Following the news that Wixen Music Publishing, which controls the publishing rights for the likes of Tom Petty, Neil Young and Stevie Nicks, is suing Spotify for at least $1.6 billion, commercial litigator and music industry expert Simon Conroy examines the complexities of the music publisher’s decision.

Spotify has 50 million paying customers and generates annual revenue of around $3 billion. Despite that, streaming music services such as Spotify generally generate relatively low royalty income even for very successful artists. It would therefore take an awful lot of unpaid streams to generate $1.6 billion. Surely streaming companies such as Spotify are not in the habit of failing to account to rights owners on such a scale (particularly when Spotify is widely expected to float on the New York Stock Exchange this year)?

The way in which companies that exploit music account to rights owners has always been complicated. In an attempt to simplify the process, interested parties have been working on a draft piece of US legislation called the Music Modernization Act. The thinking behind this Act is to:

  • Simplify the system of licensing music in the US in the digital age. This would be achieved by the introduction of a single licensing organisation – funded by digital music services – and a blanket licensing system for mechanical publishing licences.
  • Increase royalty payments to rights owners.
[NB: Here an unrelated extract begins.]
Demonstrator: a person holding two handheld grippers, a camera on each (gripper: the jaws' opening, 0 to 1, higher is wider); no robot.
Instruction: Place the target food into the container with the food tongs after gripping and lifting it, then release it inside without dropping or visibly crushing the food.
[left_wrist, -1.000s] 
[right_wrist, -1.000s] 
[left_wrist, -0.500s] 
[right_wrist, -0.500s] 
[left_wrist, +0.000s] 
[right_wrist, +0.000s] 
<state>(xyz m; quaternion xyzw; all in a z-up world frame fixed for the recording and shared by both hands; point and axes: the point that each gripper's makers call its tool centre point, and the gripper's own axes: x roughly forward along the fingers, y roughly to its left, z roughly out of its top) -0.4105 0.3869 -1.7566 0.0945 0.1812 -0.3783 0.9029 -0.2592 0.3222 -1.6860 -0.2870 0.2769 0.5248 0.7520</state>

All of which sounds great, with both Spotify and rights owners supporting the draft Act. The sticking point, however – at least for Wixen – relates to the proposed safe harbour deadline which, if enacted, would apply to any lawsuit for unpaid mechanical royalties from companies like Spotify filed after 1 January 2018. This would let companies like Spotify off the hook for any such action that would otherwise have been unlawful before 1 January 2018.

Wixen claims that the agency Spotify uses to account to rights owners (the Harry Fox Agency) is ill equipped to obtain all the necessary licences. Wixen further claims that it has no desire to sue Spotify but that, given the current status of the Act, it feels that it had no option other than to protect its clients’ positions by issuing the lawsuit before the deadline. Wixen therefore filed the lawsuit on 29 December 2017.

It remains to be seen whether Wixen and Spotify will be able to agree a settlement before Spotify’s planned listing. Possibly seeking to clear the decks ahead of its proposed listing, Spotify did recently offer to settle a similar US class action brought by other music rights owners, reportedly offering to pay $43 million. Wixen opted out of that action, saying that the proposed settlement was inadequate and so it cannot bound by it. If that is correct – and $43 million between all claimants in a class action seems like a lot less than $1.6 billion to one music publisher – then one has to wonder why other music publishers do not appear to have also filed similar claims to Wixen’s.

Wixen says that it remains keen to reach an amicable settlement with Spotify. Given the complexities of the existing US mechanical licensing system, there would seem to be much to be said for the two resolving their differences and collaborating with other interested parties, to introduce the proposed more efficient system.